California Sen. Dianne Feinstein was “easy mark” for Chinese spy

Last week, I blogged that U.S. Senator Feinstein had a “driver” who turned out to be a Chinese spy who reported back to government officials about local politics.

While she endeavored to minimize the impact of this individual to her work, The Daily Caller did some digging and it turns out he was substantially more involved with her office than chauffeuring California’s Senior US Senator to events.
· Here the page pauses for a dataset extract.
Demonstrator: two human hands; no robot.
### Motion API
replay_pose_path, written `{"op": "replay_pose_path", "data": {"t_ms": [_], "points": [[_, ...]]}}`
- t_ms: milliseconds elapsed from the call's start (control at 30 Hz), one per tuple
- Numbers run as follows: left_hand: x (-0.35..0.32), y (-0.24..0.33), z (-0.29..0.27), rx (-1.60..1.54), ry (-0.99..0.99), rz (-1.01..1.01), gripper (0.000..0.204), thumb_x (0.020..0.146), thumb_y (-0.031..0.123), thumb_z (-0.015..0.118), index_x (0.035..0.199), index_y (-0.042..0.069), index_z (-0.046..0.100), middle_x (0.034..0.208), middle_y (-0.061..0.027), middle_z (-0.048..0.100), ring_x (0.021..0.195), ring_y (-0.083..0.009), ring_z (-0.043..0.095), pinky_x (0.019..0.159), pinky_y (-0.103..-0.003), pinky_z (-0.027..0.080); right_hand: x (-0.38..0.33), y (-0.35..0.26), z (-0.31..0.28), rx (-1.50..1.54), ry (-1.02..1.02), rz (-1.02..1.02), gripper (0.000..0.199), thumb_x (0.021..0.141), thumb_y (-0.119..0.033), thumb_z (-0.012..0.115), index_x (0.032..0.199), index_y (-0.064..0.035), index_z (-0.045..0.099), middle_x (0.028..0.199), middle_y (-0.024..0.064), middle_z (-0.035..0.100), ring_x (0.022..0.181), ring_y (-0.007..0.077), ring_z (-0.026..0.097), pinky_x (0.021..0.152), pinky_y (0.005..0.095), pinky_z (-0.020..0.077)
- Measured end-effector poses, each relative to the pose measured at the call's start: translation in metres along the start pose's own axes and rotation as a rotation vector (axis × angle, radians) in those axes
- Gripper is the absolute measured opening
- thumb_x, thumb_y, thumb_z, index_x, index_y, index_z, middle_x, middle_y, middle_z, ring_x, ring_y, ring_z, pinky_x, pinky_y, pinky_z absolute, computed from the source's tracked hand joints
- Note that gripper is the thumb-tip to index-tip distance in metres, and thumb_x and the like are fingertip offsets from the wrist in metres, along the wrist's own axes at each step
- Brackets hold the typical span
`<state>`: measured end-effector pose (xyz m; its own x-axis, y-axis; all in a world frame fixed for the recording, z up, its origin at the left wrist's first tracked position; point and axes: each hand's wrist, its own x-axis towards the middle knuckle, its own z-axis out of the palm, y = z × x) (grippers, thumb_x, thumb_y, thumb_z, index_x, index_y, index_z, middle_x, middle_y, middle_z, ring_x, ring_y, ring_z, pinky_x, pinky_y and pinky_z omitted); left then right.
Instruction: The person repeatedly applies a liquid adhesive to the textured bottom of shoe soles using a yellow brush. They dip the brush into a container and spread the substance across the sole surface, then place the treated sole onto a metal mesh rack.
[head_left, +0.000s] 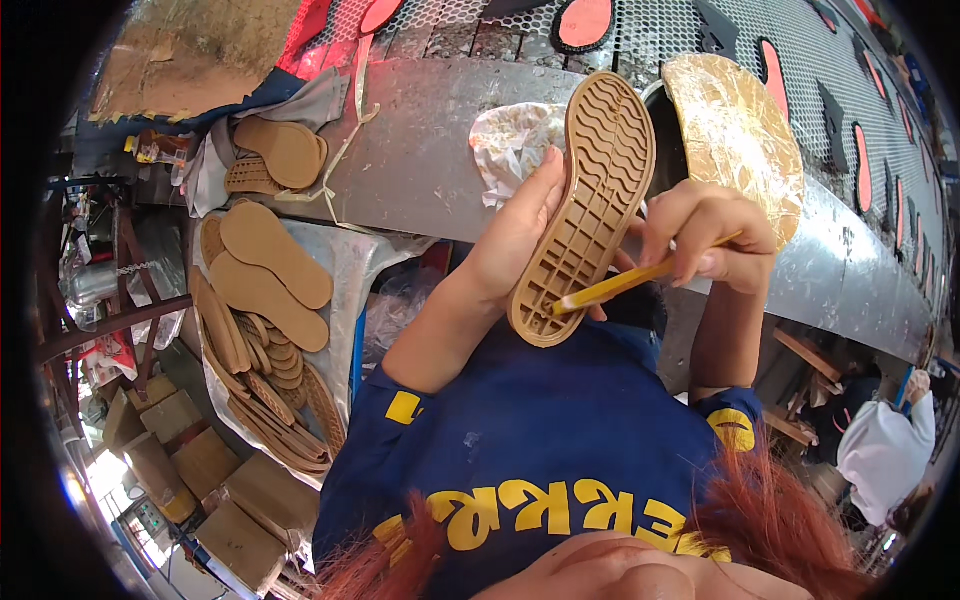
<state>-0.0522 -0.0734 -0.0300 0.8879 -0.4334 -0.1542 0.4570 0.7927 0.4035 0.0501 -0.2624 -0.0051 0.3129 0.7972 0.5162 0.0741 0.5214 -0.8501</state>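
A tan shoe sole (pixel 612 150) is held up tilted in front of me, its wavy and gridded side facing me. My left hand (pixel 522 222) grips its left edge, thumb along the side and the other fingers hidden behind. In my right hand (pixel 712 235), pinched between thumb and fingers, is a slim yellow stick-like tool (pixel 630 280). Its pale end lies at the grid cells of the sole's lower, heel end; I cannot tell whether it is a brush. Some right-hand fingers are near the sole's right edge.
Behind the sole stand a gold foil-covered round panel (pixel 745 140) and a crumpled white wrapper (pixel 510 140) on the metal ledge (pixel 420 130). Beyond runs a mesh conveyor (pixel 660 25) carrying pink, black-edged pieces. Stacked tan soles (pixel 275 260) lie left, above cardboard boxes (pixel 240 530). A person (pixel 885 455) is at right.
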Motion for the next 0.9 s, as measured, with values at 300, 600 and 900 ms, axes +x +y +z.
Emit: {"op": "replay_pose_path", "data": {"t_ms": [300, 600, 900], "points": [[0.002, -0.004, 0.006, -0.035, 0.236, 0.495, 0.053, 0.099, 0.040, 0.035, 0.136, 0.002, 0.031, 0.131, -0.0215, 0.045, 0.119, -0.0353, 0.049, 0.098, -0.048, 0.044, -0.048, 0.010, 0.005, -0.175, 1.106, -0.194, 0.014, 0.094, -0.010, 0.047, 0.099, 0.0000, 0.056, 0.103, 0.0157, 0.057, 0.080, 0.0176, 0.056, 0.065, 0.0240, 0.0453], [-0.006, 0.002, -0.006, 0.553, 0.205, 1.030, 0.094, 0.079, 0.001, 0.070, 0.147, 0.014, 0.006, 0.137, -0.0176, 0.038, 0.132, -0.0326, 0.035, 0.109, -0.049, 0.030, -0.045, 0.016, 0.028, -1.476, 0.533, 0.198, 0.013, 0.080, 0.004, 0.060, 0.091, -0.0017, 0.061, 0.087, 0.0111, 0.062, 0.077, 0.0261, 0.057, 0.070, 0.0294, 0.0447], [-0.007, -0.006, -0.021, 0.903, 0.289, 1.130, 0.082, 0.076, -0.008, 0.067, 0.137, 0.014, 0.018, 0.135, -0.0165, 0.037, 0.131, -0.0320, 0.036, 0.108, -0.046, 0.032, -0.059, 0.012, 0.042, -0.669, 0.975, 0.099, 0.012, 0.089, 0.003, 0.049, 0.097, 0.0001, 0.058, 0.101, 0.0146, 0.059, 0.080, 0.0157, 0.056, 0.066, 0.0248, 0.0464]]}}
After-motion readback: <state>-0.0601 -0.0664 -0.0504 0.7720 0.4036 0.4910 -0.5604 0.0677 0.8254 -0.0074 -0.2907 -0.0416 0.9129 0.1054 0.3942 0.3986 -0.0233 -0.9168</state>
All the details of a former, longtime Sen. Dianne Feinstein staffer who’s accused of relaying information to Chinese intelligence services while working for the California Democrat point to Russell Lowe, a Daily Caller News Foundation investigation has determined.Lowe worked for 20 years in Feinstein’s San Francisco office, where he was a staff liaison to the Asian-American community before leaving approximately five years ago. All those details match up with the descriptions of the Chinese spy Feinstein reportedly employed.

The New York Post’s Paul Sperry took a look at the FBI’s accounts and concluded that Feinstein was an “easy mark” for Chinese espionage.

In June 1996 — after the staffer had begun working for Feinstein — the FBI detected that the Chinese government was attempting to seek favor with the senator, who at the time sat on the East Asian and Pacific affairs subcommittee of the Foreign Relations Committee, which oversees US-China relations. Investigators warned her in a classified briefing that Beijing might try to influence her through illegal campaign contributions laundered through front corporations and other cutouts.The warning proved prescient.One Chinese bagman, Nanping-born John Huang, showed up at Feinstein’s San Francisco home for a fundraising dinner with a Beijing official tied to the People’s Bank of China and the Communist Party Committee. As a foreign national, the official wasn’t legally qualified to make the $50,000-a-plate donation to dine at the banquet.After a Justice Department task force investigated widespread illegal fundraising during the 1996 Clinton re-election campaign, Feinstein returned more than $12,000 in contributions from donors associated with Huang, who was later convicted of campaign-finance fraud along with other Beijing bagmen. The DNC and the Clinton campaign had to return millions in ill-gotten cash.

Finally, Ben Weingarten of The Federalist does an in-depth review of Feinstein’s Chinese connections and distills the key facts as part of a detailed, informative post.

Feinstein has been trying to sweep this mess under the rug, but a Tweet from President Trump got her to respond to the now public information.

I initially thought the release of this news might be a move to draw California voters away from Feinstein, allowing her more progressive challenger to take her place in the Senate. Now, I am thinking that it is a righteous comeuppance that has its origins with the Trump, who is falsely being charged with “collusion” by Hillary Clinton supporters…of whom Feinstein has been one of the biggest.

The contrast between how these two cases have been handled by the FBI is stark.

I have changed my mind about voting for Feinstein this November. It is clear she has served herself and not the citizens of California for the duration of her career. I will write-in a candidate, and should her opponent win the seat, I will be consoled by the fact that Kevin de Leon will not be able to either wield or abuse power to the same degree as a long-term, senior senator.